Au bout d’une heure, le comte se retira, ainsi que ses deux cousins, les d’Ancelle, et Mme de Réal, une amie intime de la comtesse de Crozon. Celle-ci resta seule avec M. Bleichen, consul autrichien, et sa femme.

Ils causèrent, puis la comtesse éteignit une grande lampe située sur la table du salon. Au même moment, M. Bleichen éteignait les deux lampes du piano. Il y eut un instant d’obscurité, un peu d’effarement, puis le consul alluma une bougie, et tous trois regagnèrent leurs appartements. Mais, à peine chez elle, la comtesse se souvint de ses bijoux et enjoignit à sa femme de chambre d’aller les chercher. Celle-ci revint et les déposa sur la cheminée sans que sa maîtresse les examinât. Le lendemain, Mme de Crozon constatait qu’il manquait une bague, la bague au diamant bleu.

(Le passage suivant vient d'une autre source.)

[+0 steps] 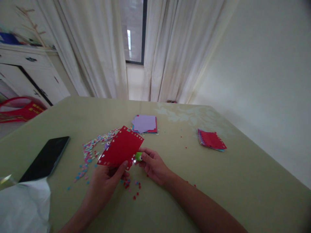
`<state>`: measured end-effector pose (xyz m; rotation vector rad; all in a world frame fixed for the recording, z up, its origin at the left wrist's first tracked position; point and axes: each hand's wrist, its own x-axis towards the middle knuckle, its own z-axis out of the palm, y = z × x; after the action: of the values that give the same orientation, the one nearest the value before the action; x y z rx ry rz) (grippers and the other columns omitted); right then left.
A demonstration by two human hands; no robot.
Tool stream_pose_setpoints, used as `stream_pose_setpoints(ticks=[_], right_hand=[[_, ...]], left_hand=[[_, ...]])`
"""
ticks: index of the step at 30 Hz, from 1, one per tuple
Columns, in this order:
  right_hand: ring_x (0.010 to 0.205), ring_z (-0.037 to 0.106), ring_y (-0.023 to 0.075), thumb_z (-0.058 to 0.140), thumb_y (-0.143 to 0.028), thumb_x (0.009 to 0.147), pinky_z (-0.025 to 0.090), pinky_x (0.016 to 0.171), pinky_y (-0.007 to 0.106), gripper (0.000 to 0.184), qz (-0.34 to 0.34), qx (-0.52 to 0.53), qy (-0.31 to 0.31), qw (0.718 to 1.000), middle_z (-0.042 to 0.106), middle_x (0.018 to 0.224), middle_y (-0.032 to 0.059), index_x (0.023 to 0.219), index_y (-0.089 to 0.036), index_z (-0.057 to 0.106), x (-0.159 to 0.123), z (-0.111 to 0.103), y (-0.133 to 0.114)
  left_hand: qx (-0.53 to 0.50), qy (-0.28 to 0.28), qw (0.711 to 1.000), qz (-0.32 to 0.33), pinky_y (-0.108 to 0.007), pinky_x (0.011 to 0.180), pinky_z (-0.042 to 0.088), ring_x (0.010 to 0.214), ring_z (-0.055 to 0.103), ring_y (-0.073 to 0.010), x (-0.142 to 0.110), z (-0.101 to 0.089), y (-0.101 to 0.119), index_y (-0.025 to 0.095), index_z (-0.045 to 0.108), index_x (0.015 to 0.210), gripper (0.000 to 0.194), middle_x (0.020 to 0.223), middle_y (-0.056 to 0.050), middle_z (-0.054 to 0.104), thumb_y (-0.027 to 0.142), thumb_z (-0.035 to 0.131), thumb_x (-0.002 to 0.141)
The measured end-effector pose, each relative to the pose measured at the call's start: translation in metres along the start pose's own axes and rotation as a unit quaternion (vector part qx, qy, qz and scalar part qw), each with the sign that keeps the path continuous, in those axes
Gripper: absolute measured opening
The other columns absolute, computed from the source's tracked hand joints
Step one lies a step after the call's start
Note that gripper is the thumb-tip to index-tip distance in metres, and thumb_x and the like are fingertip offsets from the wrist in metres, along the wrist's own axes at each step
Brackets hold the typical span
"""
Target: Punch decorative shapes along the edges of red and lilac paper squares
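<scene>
My left hand (108, 178) pinches a red paper sheet (122, 147) near its lower corner, thumb on top. Small punched holes run along the sheet's edges. In my right hand (153, 165) is a small green craft punch (138, 156), held against the sheet's right edge. Part of the punch is hidden by my fingers. Below the hands lie red, pink and blue paper bits (126, 184). Behind the sheet, a purple object (107, 145), perhaps another punch, is partly covered.
Pastel confetti (91, 147) spreads across the table's left middle. A stack of lilac and red paper (145, 123) lies at the back, and a red-topped stack (211, 139) at right. A black phone (46, 158) and white plastic bag (25, 205) are at left.
</scene>
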<state>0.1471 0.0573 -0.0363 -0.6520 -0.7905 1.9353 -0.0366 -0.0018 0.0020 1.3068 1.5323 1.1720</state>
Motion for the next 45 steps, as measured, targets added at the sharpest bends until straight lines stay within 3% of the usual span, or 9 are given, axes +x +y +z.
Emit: stream_pose_setpoints(ticks=[11,21,30,37,41,45], right_hand=[[0.085,0.067,0.0141,0.092,-0.042,0.076,0.051,0.085,0.027,0.039,0.005,-0.006,-0.014,1.0,0.076,0.101,0.0039,0.104,-0.019,0.078,-0.001,0.001,-0.002],[0.083,0.066,0.0131,0.095,-0.042,0.073,0.052,0.08,0.025,0.042,0.002,-0.001,-0.008,1.0,0.077,0.103,0.0034,0.105,-0.02,0.079,-0.001,0.001,-0.002],[0.076,0.069,0.0098,0.1,-0.038,0.066,0.054,0.073,0.019,0.045,0.016,0.062,0.024,0.998,0.079,0.094,0.0012,0.1,-0.018,0.079,0.002,-0.002,-0.002],[0.073,0.067,0.0104,0.099,-0.033,0.064,0.05,0.067,0.018,0.046,0.004,0.022,-0.022,1.0,0.08,0.096,0.003,0.103,-0.017,0.08,0.0,-0.001,-0.003],[0.085,0.071,0.0164,0.099,-0.034,0.062,0.053,0.08,0.025,0.054,-0.008,0.003,-0.052,0.999,0.08,0.104,0.0053,0.11,-0.018,0.079,-0.001,0.003,-0.003],[0.09,0.072,0.0191,0.101,-0.032,0.058,0.053,0.089,0.03,0.056,-0.008,0.003,-0.055,0.998,0.08,0.106,0.0049,0.108,-0.019,0.079,-0.002,0.007,-0.005]], left_hand=[[0.018,0.025,0.999,-0.006,-0.031,0.057,0.061,0.059,0.076,-0.0249,0.006,-0.007,0.006,0.021,0.076,0.078,0.03,0.064,-0.005,0.079,0.051,0.077,0.082],[0.009,-0.022,0.999,0.022,-0.031,0.056,0.059,0.056,0.073,-0.0227,0.002,0.001,0.003,0.021,0.071,0.083,0.023,0.063,-0.002,0.076,0.044,0.073,0.087],[0.054,-0.049,0.997,0.012,-0.031,0.06,0.058,0.063,0.073,-0.0237,0.0,0.008,-0.02,0.02,0.069,0.085,0.031,0.069,-0.003,0.077,0.051,0.068,0.09],[0.088,-0.036,0.995,0.025,-0.031,0.055,0.054,0.057,0.07,-0.0228,0.0,0.01,-0.02,0.021,0.068,0.079,0.036,0.063,-0.002,0.074,0.055,0.063,0.091],[0.104,-0.041,0.992,0.05,-0.031,0.056,0.057,0.057,0.071,-0.0232,-0.001,0.009,-0.022,0.022,0.072,0.078,0.034,0.063,-0.003,0.075,0.052,0.062,0.091],[0.099,-0.015,0.992,0.076,-0.036,0.074,0.063,0.072,0.077,-0.0266,-0.002,0.012,-0.031,0.026,0.079,0.087,0.022,0.077,-0.005,0.081,0.047,0.072,0.083]])
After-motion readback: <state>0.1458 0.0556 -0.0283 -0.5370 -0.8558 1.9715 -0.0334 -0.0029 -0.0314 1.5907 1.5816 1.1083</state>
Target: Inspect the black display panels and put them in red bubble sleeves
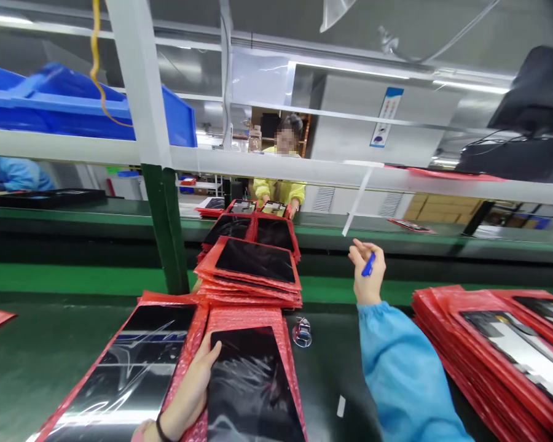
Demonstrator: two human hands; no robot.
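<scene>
My left hand (191, 387) rests on the left edge of a black panel (253, 387) lying on a red bubble-wrap bag, thumb on the glass and fingers curled round the edge. My right hand (367, 273), in a light blue sleeve, is raised above the bench and pinches a small blue pen-like tool (368, 265). A second black panel on red wrap (133, 368) lies to the left. Behind them rises a stack of red-bagged panels (253, 270).
Another stack of red-bagged panels (502, 350) sits at the right. A small clear tape roll (301, 331) lies on the dark green bench (37, 362). A green and white post (159, 184) stands ahead. A person in yellow (281, 184) works across the line. Blue bins (74, 104) sit overhead.
</scene>
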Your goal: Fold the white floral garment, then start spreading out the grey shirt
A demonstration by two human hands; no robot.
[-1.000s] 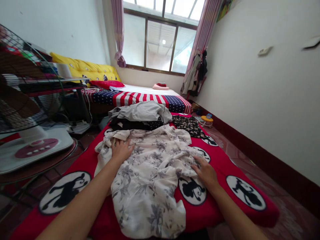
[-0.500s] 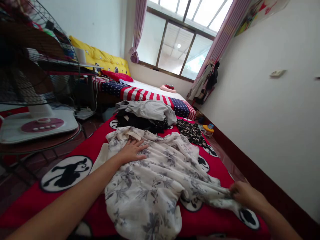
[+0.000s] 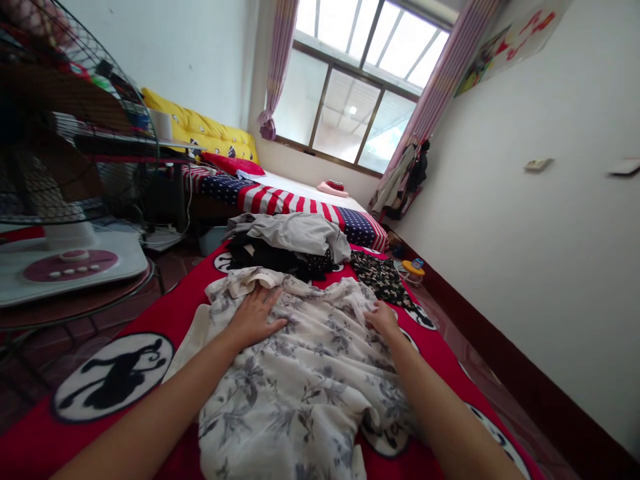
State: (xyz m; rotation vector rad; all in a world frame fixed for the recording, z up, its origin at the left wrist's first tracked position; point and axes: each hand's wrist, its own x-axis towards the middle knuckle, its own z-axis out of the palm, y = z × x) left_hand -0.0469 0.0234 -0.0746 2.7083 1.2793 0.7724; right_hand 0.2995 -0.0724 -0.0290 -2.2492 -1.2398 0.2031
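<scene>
A white blouse with a grey floral print point(image 3: 305, 373) lies spread and wrinkled on the red blanket point(image 3: 125, 420). My left hand point(image 3: 254, 317) rests on its upper left part near the collar, palm down with the fingers apart. At the blouse's upper right edge, my right hand point(image 3: 383, 319) has its fingers closed on the fabric. The forearm hides part of the sleeve on that side. Beyond the blouse lies a heap of grey and black clothes point(image 3: 295, 237). A dark floral garment point(image 3: 383, 279) lies flat to its right.
An electric fan point(image 3: 75, 257) stands on a round stool at the left. Behind the clothes is a bed with a stars-and-stripes cover point(image 3: 280, 200). A yellow object point(image 3: 414, 269) sits on the floor by the right wall. Clothes point(image 3: 405, 177) hang beside the window.
My right hand has let go of the sleeve's end at the far right and moved up and left to the blouse's upper edge. The left hand stays on the fabric.
</scene>
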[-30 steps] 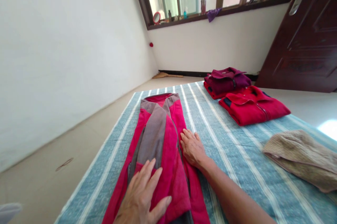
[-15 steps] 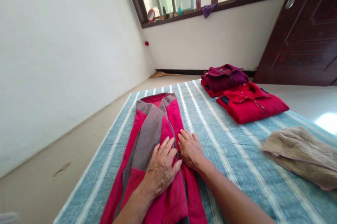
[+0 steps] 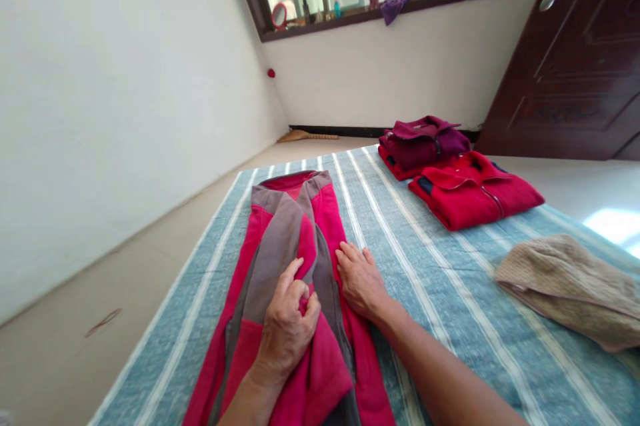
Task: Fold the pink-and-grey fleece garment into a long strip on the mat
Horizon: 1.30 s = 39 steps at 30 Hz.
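A pink and grey jacket [image 3: 273,266] lies lengthwise on the bed, its collar at the far end and one sleeve laid over its front. My left hand [image 3: 287,323] is closed on the edge of that sleeve, thumb and curled fingers pinching the cloth while the index finger points forward. The sleeve's edge is lifted a little, baring grey cloth and a zip beneath. Spread flat, my right hand [image 3: 361,279] rests on the jacket's right side, fingers stretched out and holding nothing. The jacket's near end runs out of view under my left forearm.
Folded clothes lie at the far right of the striped bed cover [image 3: 400,259]: a red jacket [image 3: 475,193] against a purple jacket [image 3: 423,143] stacked on red cloth. A beige cloth [image 3: 565,286] sits nearer on the right. Beyond are a broom [image 3: 305,136] and a door [image 3: 575,66].
My left hand has gone from lying flat on the sleeve to pinching it, and has drawn its edge leftward, showing more grey beneath. The right hand stays in place.
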Tool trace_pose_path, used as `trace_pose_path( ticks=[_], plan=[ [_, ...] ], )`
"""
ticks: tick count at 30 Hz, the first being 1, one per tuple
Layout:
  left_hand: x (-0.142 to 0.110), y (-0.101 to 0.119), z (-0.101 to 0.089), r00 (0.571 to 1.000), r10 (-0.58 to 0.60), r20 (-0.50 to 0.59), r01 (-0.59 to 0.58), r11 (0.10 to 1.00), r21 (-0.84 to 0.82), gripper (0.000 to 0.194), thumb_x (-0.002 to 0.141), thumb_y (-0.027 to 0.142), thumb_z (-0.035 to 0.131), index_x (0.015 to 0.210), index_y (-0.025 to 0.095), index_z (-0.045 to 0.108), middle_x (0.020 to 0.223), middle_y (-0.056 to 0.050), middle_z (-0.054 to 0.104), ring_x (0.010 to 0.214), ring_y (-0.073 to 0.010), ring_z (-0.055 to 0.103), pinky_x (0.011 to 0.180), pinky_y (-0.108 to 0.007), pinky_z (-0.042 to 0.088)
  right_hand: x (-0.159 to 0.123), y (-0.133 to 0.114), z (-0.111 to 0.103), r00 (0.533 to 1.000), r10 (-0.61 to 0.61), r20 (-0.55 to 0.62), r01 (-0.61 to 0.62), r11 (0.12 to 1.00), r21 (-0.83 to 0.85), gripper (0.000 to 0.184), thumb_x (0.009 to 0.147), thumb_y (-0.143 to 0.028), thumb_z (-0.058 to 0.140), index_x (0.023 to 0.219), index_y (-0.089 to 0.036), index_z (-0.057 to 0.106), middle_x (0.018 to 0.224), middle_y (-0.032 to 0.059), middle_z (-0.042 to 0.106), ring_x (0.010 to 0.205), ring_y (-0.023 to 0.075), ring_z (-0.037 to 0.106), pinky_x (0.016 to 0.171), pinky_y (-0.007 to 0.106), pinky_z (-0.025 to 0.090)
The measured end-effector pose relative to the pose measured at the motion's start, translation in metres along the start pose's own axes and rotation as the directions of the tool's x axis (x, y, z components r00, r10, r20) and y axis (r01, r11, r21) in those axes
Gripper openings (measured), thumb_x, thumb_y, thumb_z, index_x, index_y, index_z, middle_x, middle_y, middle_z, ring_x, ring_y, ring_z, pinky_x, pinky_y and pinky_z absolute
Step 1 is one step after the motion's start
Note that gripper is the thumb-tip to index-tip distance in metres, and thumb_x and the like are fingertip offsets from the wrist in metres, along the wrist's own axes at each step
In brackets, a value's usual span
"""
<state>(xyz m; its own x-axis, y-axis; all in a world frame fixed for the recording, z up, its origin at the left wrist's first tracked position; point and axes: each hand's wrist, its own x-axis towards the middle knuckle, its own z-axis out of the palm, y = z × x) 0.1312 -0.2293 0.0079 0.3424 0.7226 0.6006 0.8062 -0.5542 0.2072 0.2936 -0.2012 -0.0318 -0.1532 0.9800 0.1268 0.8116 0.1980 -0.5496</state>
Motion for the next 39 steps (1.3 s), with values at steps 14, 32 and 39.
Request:
trace_pose_path(
  ticks=[14, 32, 39],
  plan=[
    [-0.007, -0.022, -0.016, 0.958, -0.281, -0.065, 0.274, 0.957, -0.1, 0.02, 0.08, 0.024, 0.051, 0.061, 0.024, 0.046, 0.118, -0.009, 0.067, 0.103, -0.0228, 0.065, 0.09, -0.035, 0.051, -0.001, 0.001, -0.002, 1.0, -0.015, 0.005, 0.015, 0.999, 0.031, 0.045, 0.094, -0.019, 0.031, 0.136, -0.017, 0.048, 0.148, 0.0103, 0.04, 0.138, 0.0266, 0.032, 0.113, 0.051, 0.02],
    [-0.009, -0.038, -0.015, 0.778, -0.624, 0.072, 0.589, 0.685, -0.428, 0.025, 0.07, 0.04, 0.056, 0.054, 0.023, 0.049, 0.127, -0.01, 0.062, 0.111, -0.0288, 0.059, 0.102, -0.041, 0.036, 0.002, -0.015, -0.018, 0.981, -0.194, 0.018, 0.194, 0.965, -0.177, 0.031, 0.093, -0.015, 0.039, 0.12, -0.016, 0.054, 0.125, 0.0135, 0.055, 0.126, 0.0286, 0.04, 0.103, 0.048, 0.033],
    [-0.006, -0.026, -0.017, 0.812, -0.583, 0.027, 0.537, 0.727, -0.429, 0.022, 0.071, 0.034, 0.054, 0.054, 0.023, 0.047, 0.122, -0.012, 0.064, 0.108, -0.0264, 0.061, 0.097, -0.038, 0.04, 0.026, -0.035, -0.026, 0.751, -0.586, 0.303, 0.656, 0.714, -0.245, 0.025, 0.09, -0.016, 0.048, 0.112, -0.018, 0.058, 0.113, 0.0093, 0.057, 0.111, 0.025, 0.047, 0.087, 0.038, 0.043]
  ],
)
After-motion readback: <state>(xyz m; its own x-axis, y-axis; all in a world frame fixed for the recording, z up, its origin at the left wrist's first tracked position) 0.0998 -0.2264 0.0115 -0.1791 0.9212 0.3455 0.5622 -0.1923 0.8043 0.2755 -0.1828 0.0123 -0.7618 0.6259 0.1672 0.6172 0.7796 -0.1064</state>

Elle avertit son mari. Leur conclusion fut immédiate : la femme de chambre étant au-dessus de tout soupçon, le coupable ne pouvait être que M. Bleichen.

Le comte prévint le commissaire central d’Amiens, qui ouvrit une enquête, et, discrètement, organisa la surveillance la plus active pour que le consul autrichien ne pût ni vendre ni expédier la bague.

Jour et nuit des agents entourèrent le château.

Deux semaines s’écoulent sans le moindre incident. M. Bleichen annonce son départ.